Но Агния Климентьевна не обиделась и даже, посмеиваясь про себя над собственной экспансивностью, чувствовала, что проникается к нему доверием, какое редко испытывала к посторонним. Она все не отходила от художника и после паузы сказала с надеждой:
— У вас, надо думать, есть влияние, связи. Вы не взяли бы на себя труд похлопотать, чтобы оставили в покое эти дома?
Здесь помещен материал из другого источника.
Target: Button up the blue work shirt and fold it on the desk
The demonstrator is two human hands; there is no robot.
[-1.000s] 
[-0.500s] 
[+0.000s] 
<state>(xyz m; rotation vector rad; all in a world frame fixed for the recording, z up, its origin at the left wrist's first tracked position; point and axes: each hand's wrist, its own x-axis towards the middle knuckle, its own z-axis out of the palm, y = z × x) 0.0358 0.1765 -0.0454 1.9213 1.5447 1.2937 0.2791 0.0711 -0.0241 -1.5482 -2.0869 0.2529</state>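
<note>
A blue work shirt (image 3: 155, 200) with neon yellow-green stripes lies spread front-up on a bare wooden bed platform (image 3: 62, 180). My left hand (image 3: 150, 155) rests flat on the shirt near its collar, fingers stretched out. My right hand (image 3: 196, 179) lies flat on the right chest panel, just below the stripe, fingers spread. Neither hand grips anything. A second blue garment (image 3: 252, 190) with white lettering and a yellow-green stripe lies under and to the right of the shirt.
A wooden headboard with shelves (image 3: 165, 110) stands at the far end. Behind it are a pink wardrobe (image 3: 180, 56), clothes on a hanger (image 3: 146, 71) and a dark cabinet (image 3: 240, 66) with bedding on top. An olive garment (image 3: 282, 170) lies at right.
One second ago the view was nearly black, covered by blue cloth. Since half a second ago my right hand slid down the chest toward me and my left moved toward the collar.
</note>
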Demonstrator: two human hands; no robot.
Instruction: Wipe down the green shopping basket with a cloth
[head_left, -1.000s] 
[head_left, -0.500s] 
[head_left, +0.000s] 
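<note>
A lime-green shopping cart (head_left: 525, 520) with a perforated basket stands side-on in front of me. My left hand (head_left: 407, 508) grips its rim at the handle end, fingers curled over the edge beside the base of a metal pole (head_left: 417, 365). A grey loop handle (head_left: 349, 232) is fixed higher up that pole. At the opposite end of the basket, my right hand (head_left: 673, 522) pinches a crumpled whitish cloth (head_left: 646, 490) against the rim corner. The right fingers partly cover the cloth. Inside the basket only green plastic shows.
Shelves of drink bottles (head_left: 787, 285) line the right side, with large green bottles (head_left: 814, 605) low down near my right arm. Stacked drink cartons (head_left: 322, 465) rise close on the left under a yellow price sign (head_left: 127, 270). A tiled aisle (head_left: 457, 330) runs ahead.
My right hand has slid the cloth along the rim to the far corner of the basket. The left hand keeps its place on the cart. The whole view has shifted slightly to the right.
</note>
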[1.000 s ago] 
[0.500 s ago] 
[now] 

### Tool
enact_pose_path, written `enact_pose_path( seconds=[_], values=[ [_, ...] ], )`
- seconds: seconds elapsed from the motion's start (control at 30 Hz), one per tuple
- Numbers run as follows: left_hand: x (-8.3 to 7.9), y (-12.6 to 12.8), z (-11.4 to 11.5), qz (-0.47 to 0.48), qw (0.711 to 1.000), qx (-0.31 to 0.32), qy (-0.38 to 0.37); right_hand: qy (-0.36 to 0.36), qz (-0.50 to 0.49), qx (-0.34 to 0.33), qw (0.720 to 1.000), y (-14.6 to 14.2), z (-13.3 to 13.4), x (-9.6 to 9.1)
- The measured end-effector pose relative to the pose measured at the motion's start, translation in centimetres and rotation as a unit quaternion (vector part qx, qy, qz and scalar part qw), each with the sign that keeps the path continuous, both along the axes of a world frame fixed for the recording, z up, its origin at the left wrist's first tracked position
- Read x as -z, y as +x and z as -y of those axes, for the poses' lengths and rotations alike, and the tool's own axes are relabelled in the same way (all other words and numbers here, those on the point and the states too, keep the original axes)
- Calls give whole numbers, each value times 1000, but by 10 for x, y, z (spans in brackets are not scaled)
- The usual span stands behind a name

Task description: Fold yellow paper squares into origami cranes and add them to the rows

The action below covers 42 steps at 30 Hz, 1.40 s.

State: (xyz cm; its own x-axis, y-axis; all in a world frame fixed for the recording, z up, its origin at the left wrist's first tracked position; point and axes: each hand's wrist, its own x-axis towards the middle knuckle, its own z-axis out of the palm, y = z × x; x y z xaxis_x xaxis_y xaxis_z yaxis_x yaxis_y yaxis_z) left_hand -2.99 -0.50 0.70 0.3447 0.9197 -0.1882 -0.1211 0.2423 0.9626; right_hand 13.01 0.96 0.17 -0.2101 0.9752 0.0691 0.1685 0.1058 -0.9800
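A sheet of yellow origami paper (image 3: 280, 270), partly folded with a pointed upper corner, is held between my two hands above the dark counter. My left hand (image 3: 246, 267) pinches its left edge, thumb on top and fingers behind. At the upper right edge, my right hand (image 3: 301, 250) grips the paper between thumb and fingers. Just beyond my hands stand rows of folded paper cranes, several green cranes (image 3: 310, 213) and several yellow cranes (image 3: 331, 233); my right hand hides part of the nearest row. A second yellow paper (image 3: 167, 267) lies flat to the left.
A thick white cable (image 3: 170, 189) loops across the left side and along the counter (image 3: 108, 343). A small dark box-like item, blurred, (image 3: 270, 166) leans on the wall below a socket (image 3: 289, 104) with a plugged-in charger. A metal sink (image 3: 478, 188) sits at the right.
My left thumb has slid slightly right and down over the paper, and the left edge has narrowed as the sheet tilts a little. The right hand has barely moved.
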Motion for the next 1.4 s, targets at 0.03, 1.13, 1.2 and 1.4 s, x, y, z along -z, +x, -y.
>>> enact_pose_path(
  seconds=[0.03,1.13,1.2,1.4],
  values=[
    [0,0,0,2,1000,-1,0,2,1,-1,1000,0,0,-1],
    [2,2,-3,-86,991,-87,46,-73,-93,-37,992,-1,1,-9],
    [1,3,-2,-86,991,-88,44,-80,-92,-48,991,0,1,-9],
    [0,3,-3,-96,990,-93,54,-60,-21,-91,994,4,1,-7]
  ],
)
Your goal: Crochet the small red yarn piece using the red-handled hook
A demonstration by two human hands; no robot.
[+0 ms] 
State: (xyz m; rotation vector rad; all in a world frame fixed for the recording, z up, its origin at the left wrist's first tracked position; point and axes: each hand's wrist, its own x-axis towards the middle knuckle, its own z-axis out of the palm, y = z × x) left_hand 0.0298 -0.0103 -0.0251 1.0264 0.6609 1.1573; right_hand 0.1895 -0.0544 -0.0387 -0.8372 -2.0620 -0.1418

А коли уж нельзя оставить, перенесли бы на другое место, чтобы сберечь художественную ценность…
Художник с явным неудовольствием выпрямился, с усмешкой посмотрел на нее:
— Влияние? У меня? Какое может быть влияние у заезжего писаки. Простите, я не отрекомендовался вам. — Он встал со стула, приподнял капроновую шляпу: — Степан Кондратьевич Кашеваров. Журналист, историк, этнограф. Приехал познавать сибирскую старину. А старина-то нынче — где она… — Он посмотрел на обескураженную Агнию Климентьевну, договорил мягче: — Я еще несколько дней посвящу вашей улице. Так что свидимся, надо полагать. — И склонился над альбомом, карандаш быстро заходил в его пальцах.
Глава девятая
Зубцов читал письмо и видел себя в своей московской квартире вместе с женой и лохматым непоседой Юркой. Обычные житейские мелочи: в лотке на балконе распустились мальвы. Юрка отпилил нос своему Буратино, сказал, что царапается, в Москве на всех углах продают абрикосы…
«Толя, милый, пожалуйста, не смейся надо мной и не доказывай, что у меня расшатались нервы. Мне все время кажется, что кто-то буквально не спускает с нас глаз. На улице это чувство становится особенно навязчивым. Постоянно ощущаю чье-то враждебное присутствие, чей-то пристальный интерес к себе. Каждый день раздаются телефонные звонки. То, услыхав мой ответ, сразу же положат трубку, то невнятный мужской голос начинает выспрашивать: в Москве ли ты, когда бываешь дома, можно ли позвонить поздно?
И я отчаянно вру, что ты в Москве, на работе.
Мне кажется, я была довольно сносной милиционершей. Старалась не мучить тебя бабьими капризами, не роптать на свою судьбу. Но сейчас… У меня предчувствие: кто-то от телефонных звонков перейдет к охоте на тебя. Как ты там, мой самый лучший человек?..»
Зубцов бережно сложил письмо. Конечно, нервы у Нины не совсем в порядке, но о ее тревогах надо поставить в известность товарищей в Москве.
Неделю он в Краснокаменске. Подтвердились его опасения: в архивах не нашлось новых данных о событиях двадцать первого года. А прогнозы генерала Шадричева пока не оправдались: никто не проявлял интереса к Зубцову, никто не появлялся возле Агнии Климентьевны.